This repository contains the source code and data for our ACL 2021 paper: "How is BERT surprised? Layerwise detection of linguistic anomalies" by Bai Li, Zining Zhu, Guillaume Thomas, Yang Xu, and Frank Rudzicz.
If you use our work in your research, please cite:
Li, B., Zhu, Z., Thomas, G., Xu, Y., and Rudzicz, F. (2021) How is BERT surprised? Layerwise detection of linguistic anomalies. In Proceedings of the 59th Annual Meeting of the Association for Computational Linguistics (ACL).
@inproceedings{li2021layerwise,
author = "Li, Bai and Zhu, Zining and Thomas, Guillaume and Xu, Yang and Rudzicz, Frank",
title = "How is BERT surprised? Layerwise detection of linguistic anomalies",
booktitle = "Proceedings of the 59th Annual Meeting of the Association for Computational Linguistics (ACL)",
publisher = "Association for Computational Linguistics",
year = "2021",
}
The project was developed with the following library versions.

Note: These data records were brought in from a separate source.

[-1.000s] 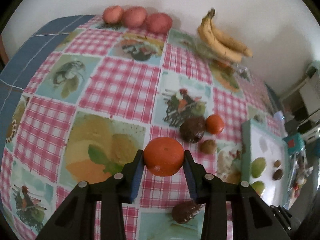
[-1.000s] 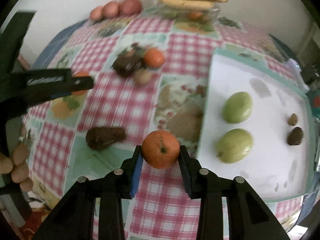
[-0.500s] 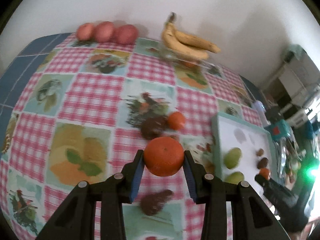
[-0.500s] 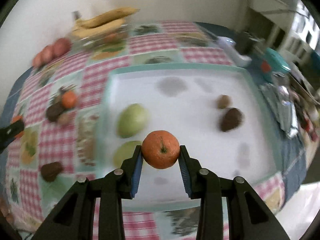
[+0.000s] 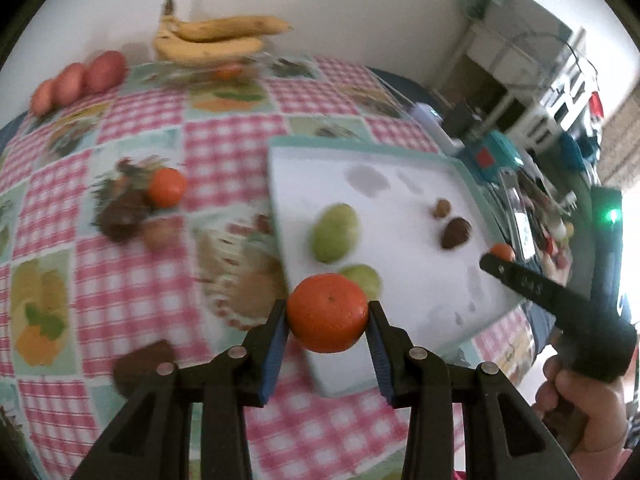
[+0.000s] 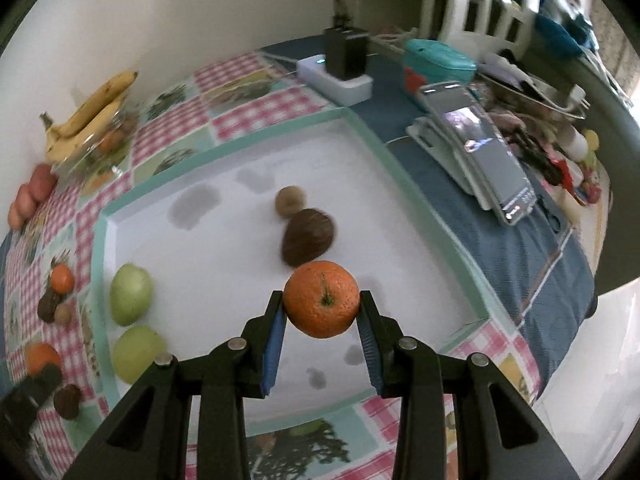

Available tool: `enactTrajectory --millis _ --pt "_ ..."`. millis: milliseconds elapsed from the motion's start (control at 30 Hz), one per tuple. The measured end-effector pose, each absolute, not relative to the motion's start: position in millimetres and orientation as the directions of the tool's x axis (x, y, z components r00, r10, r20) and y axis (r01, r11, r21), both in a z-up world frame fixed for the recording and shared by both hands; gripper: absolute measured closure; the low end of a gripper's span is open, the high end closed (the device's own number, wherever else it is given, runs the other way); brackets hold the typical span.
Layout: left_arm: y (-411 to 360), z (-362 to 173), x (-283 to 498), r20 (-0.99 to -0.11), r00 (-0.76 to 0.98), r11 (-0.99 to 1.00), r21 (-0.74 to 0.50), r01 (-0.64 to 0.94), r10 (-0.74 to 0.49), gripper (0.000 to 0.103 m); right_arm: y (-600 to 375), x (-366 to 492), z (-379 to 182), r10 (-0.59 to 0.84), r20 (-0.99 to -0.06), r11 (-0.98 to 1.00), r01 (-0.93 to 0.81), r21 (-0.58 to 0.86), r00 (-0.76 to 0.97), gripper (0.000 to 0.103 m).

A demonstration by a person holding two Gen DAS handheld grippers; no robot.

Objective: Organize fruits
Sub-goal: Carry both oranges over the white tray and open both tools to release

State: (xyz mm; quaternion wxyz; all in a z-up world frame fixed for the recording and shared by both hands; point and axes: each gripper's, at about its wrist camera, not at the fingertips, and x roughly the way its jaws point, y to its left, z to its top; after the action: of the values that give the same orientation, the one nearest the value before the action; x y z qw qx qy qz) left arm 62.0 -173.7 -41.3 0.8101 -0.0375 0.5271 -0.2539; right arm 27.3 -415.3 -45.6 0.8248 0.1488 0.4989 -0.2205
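left gripper [image 5: 327, 318]: my pads pinch an orange [image 5: 327, 312] at its sides so it can't roll; it hangs over the tray's near-left edge.
right gripper [image 6: 321, 312]: clamped on a second orange [image 6: 321, 299], held over the tray's middle, ready to set down.
orientation: round, no long axis; right orange's stem faces the camera; the left's is probably the blossom end, blurred.
tray [image 6: 224, 152]: white, teal rim; two green fruits [image 6: 131, 294] left, brown ones [image 6: 308, 235] centre — sorted by kind.
tabletop [image 5: 224, 148]: one orange and brown fruit remain.
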Motion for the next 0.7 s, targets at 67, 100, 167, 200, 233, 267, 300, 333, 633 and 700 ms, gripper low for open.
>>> enactTrajectory --millis 67,100,167,200,233,267,300,333,633,700 --pt "-189.4 -47.3 56.4 -0.840 0.283 0.852 -0.334 0.404 -0.463 0.062 -421.3 25.5 -46.4 -0.221 -0.887 0.850 0.526 0.028 0.405 0.066" --pt "-194.1 -49.5 54.6 -0.842 0.273 0.847 -0.333 0.415 -0.465 0.062 -424.2 24.6 -47.4 -0.221 -0.888 0.846 0.533 0.032 0.404 0.066" --pt "-205.9 -54.9 48.5 -0.850 0.256 0.838 -0.320 0.443 -0.460 0.062 -427.1 23.2 -48.3 -0.221 -0.889 0.841 0.539 0.034 0.401 0.066" --pt "-212.7 -57.9 45.9 -0.856 0.250 0.835 -0.309 0.456 -0.453 0.062 -427.1 24.5 -49.5 -0.220 -0.890 0.841 0.540 0.034 0.399 0.066" --pt "-218.3 -61.2 44.2 -0.861 0.243 0.832 -0.300 0.467 -0.447 0.062 -427.0 25.1 -50.5 -0.217 -0.892 0.842 0.539 0.035 0.397 0.066" --pt "-221.5 -63.4 43.4 -0.865 0.239 0.832 -0.294 0.471 -0.442 0.062 -427.2 25.6 -51.7 -0.213 -0.893 0.843 0.536 0.037 0.396 0.066" --pt "-224.8 -66.7 42.2 -0.869 0.235 0.832 -0.287 0.475 -0.435 0.062 -426.5 26.6 -52.9 -0.208 -0.895 0.846 0.532 0.037 0.394 0.066" --pt "-226.7 -69.7 41.8 -0.875 0.229 0.833 -0.282 0.477 -0.427 0.062 -425.6 27.4 -54.3 -0.204 -0.898 0.849 0.528 0.037 0.390 0.066" --pt "-221.6 -88.8 49.0 -0.893 0.182 0.852 -0.305 0.426 -0.411 0.062 -423.6 33.5 -76.5 -0.163 -0.928 0.860 0.509 0.033 0.336 0.066" --pt "-222.9 -88.1 48.7 -0.896 0.184 0.851 -0.296 0.433 -0.405 0.062 -423.6 34.1 -80.3 -0.151 -0.932 0.861 0.507 0.039 0.328 0.066"
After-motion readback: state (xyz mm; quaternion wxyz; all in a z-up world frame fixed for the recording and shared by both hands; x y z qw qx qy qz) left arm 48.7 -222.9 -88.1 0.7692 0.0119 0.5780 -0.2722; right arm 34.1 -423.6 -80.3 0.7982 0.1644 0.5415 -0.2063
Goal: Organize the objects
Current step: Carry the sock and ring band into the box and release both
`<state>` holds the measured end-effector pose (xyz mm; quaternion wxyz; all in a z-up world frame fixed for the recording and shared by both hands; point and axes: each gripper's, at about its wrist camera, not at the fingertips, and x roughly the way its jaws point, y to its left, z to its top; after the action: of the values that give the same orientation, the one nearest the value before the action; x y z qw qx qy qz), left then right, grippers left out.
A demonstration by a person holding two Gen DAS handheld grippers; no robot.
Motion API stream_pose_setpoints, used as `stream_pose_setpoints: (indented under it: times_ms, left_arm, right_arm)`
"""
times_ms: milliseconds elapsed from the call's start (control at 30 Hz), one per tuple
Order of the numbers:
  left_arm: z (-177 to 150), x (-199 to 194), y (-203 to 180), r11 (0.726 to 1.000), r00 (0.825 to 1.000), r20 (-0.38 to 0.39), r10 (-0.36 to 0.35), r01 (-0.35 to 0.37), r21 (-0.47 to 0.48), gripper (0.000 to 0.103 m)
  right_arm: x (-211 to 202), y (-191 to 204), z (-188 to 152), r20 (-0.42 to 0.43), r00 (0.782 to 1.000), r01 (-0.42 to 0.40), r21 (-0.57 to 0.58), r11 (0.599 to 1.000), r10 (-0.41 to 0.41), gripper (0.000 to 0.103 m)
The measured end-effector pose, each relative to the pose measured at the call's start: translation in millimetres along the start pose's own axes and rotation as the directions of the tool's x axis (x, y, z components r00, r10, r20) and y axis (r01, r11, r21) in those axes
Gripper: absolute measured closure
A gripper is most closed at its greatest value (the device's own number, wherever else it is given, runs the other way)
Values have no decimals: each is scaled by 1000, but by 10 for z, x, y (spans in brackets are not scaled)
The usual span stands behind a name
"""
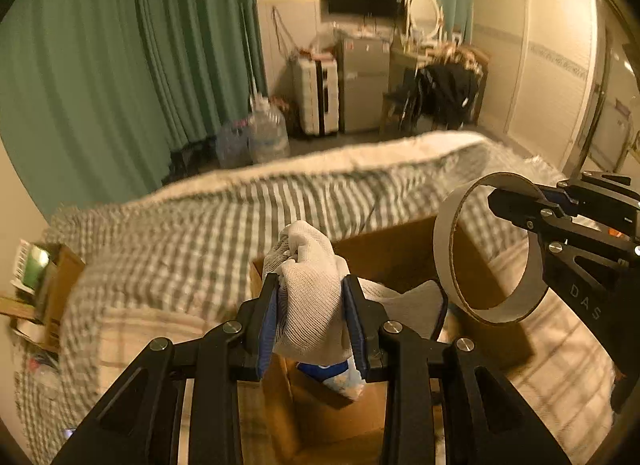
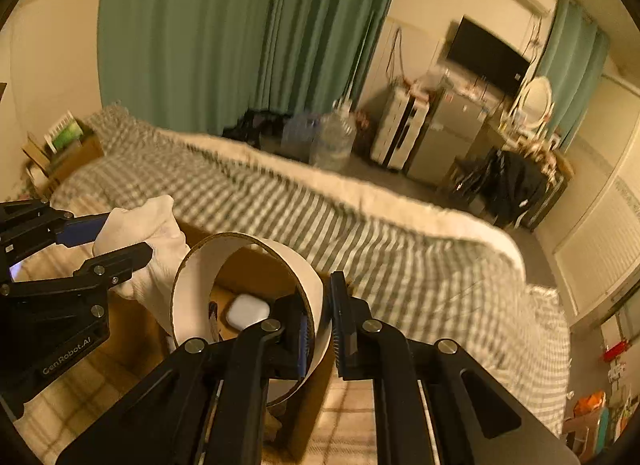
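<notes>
A bed [image 1: 192, 225] with a green-checked cover fills the room below green curtains [image 1: 120, 65]; an open cardboard box [image 1: 400, 249] sits on it. Over the box, the left gripper [image 1: 312, 317] is clenched on a white cloth [image 1: 308, 297]. Just beside it, the right gripper [image 2: 318, 329] pinches the wall of a cardboard ring [image 2: 192, 297]. A white earbud case [image 2: 247, 315] lies inside the box.

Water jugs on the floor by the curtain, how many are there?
2: a clear jug beside a bluish jug, both on the floor below the green curtain. Others may be hidden behind the bed.
</notes>
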<state>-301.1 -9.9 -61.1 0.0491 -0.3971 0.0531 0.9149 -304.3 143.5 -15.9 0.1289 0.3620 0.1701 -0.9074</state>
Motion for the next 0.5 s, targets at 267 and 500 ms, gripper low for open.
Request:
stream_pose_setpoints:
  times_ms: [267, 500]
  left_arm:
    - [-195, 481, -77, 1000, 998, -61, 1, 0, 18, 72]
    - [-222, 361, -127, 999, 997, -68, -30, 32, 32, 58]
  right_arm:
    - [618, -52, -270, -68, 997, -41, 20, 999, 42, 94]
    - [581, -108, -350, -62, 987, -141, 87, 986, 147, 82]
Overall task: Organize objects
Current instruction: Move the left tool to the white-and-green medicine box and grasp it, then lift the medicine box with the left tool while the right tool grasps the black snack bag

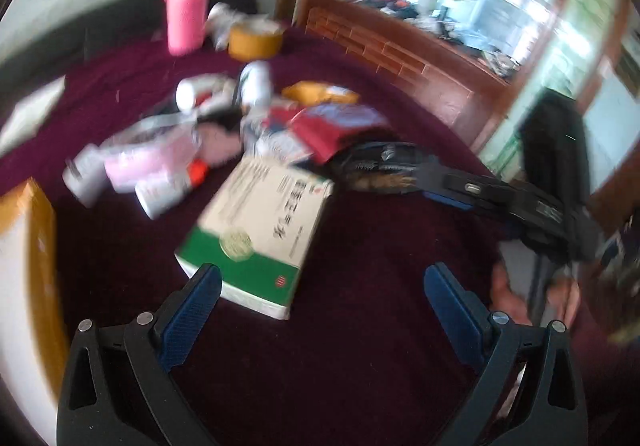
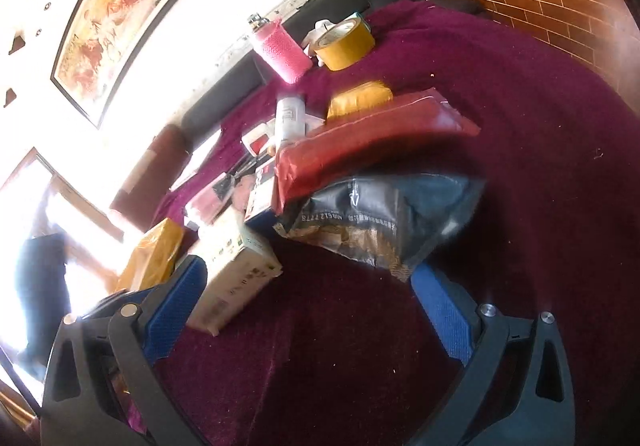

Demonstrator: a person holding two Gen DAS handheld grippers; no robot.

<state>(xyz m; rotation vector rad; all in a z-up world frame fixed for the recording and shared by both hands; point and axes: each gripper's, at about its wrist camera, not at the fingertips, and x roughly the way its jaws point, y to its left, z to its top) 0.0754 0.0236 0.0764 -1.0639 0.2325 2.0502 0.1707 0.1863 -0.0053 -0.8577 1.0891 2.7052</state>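
On the left edge of the left wrist view an orange and white box [image 1: 32,266] stands apart from the rest, maybe because it serves as the place for sorted things, but I cannot be sure. Next to the right is a loose pile on the purple cloth [image 1: 360,346]: white bottles [image 1: 160,189] on their sides, a pink wrapped pack [image 1: 136,165], and the green and white medicine box [image 1: 260,230] lying flat and turned at an angle, which looks like things dropped there, not arranged. The left gripper [image 1: 322,286] has its fingers wide apart and holds nothing; its left finger is just in front of the box corner, so I judge this box is what it goes for. Further right, the right gripper [image 1: 460,185] reaches toward the dark snack bag [image 1: 380,165]. The right wrist view shows what the blurred left view does not: the snack bag [image 2: 380,230] lies under a red pouch [image 2: 372,141], and its corner is just beside the right finger. The right gripper [image 2: 308,282] is also spread open and empty. Far behind, the pink bottle [image 2: 282,49] and the tape roll [image 2: 346,41] stand near each other.
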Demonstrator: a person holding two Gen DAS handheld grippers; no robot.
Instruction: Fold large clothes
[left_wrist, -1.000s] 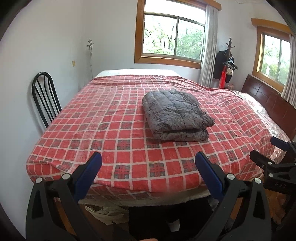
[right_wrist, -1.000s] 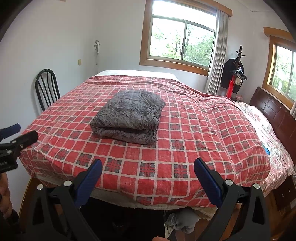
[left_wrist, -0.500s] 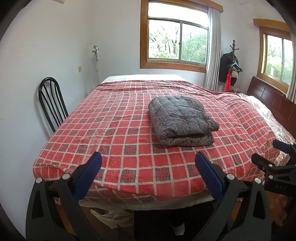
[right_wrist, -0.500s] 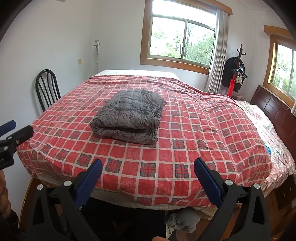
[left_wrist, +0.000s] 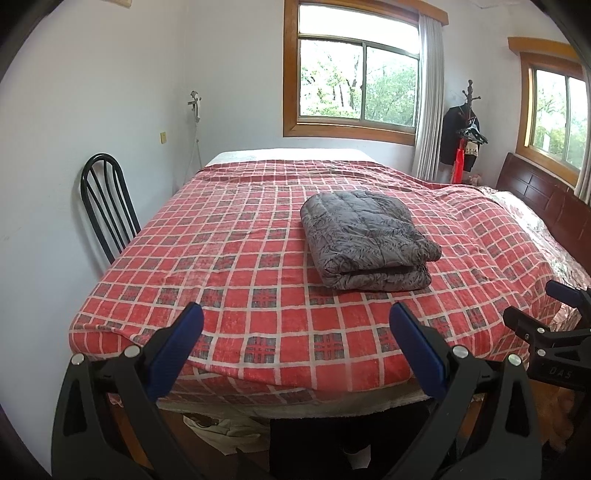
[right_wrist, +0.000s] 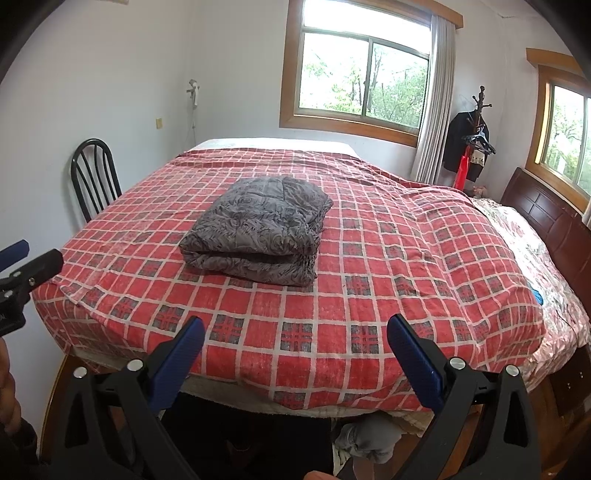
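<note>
A grey patterned padded garment (left_wrist: 365, 240) lies folded into a thick rectangle on the red checked bedspread (left_wrist: 240, 266); it also shows in the right wrist view (right_wrist: 258, 236). My left gripper (left_wrist: 295, 332) is open and empty, held off the bed's near edge, well short of the garment. My right gripper (right_wrist: 295, 343) is open and empty, also off the near edge. The right gripper shows at the right edge of the left wrist view (left_wrist: 554, 325); the left gripper shows at the left edge of the right wrist view (right_wrist: 22, 266).
A black metal chair (left_wrist: 107, 206) stands by the left wall. A dark wooden headboard (left_wrist: 546, 199) is at the right, a coat stand (left_wrist: 465, 140) in the far corner. Loose cloth (right_wrist: 369, 439) lies on the floor under the bed edge.
Both grippers have drawn back and risen a little, so the bed and folded garment sit lower and farther in view. Both stay open and empty.
</note>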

Running with other versions may crash or produce incorrect results.
- Python 3.7.5
- CUDA Version: 11.0
- torch==1.7.1
- transformers==4.5.1
- numpy==1.19.0
- pandas==0.25.3
- scikit-learn==0.22
- Clone this repo:
git clone https://github.com/SPOClab-ca/layerwise-anomaly
- Download BNC Baby (4m word sample) from this link and extract into
data/bnc/
- Run BNC preprocessing script:
python scripts/process_bnc.py --bnc_dir=data/bnc/download/Texts --to=data/bnc.pkl
- Clone BLiMP repo:
cd data && git clone https://github.com/alexwarstadt/blimp
PYTHONPATH=. time python scripts/blimp_anomaly.py \
--bnc_path=data/bnc.pkl \
--blimp_path=data/blimp/data/ \
--out=blimp_result
Run the notebooks/FreqSurprisal.ipynb
notebook.
PYTHONPATH=. time python scripts/run_surprisal_gaps.py \
--bnc_path=data/bnc.pkl \
--out=surprisal_gaps
PYTHONPATH=. time python scripts/run_accuracy.py \
--model_name=roberta-base \
--anomaly_model=gmm
PYTHONPATH=. pytest tests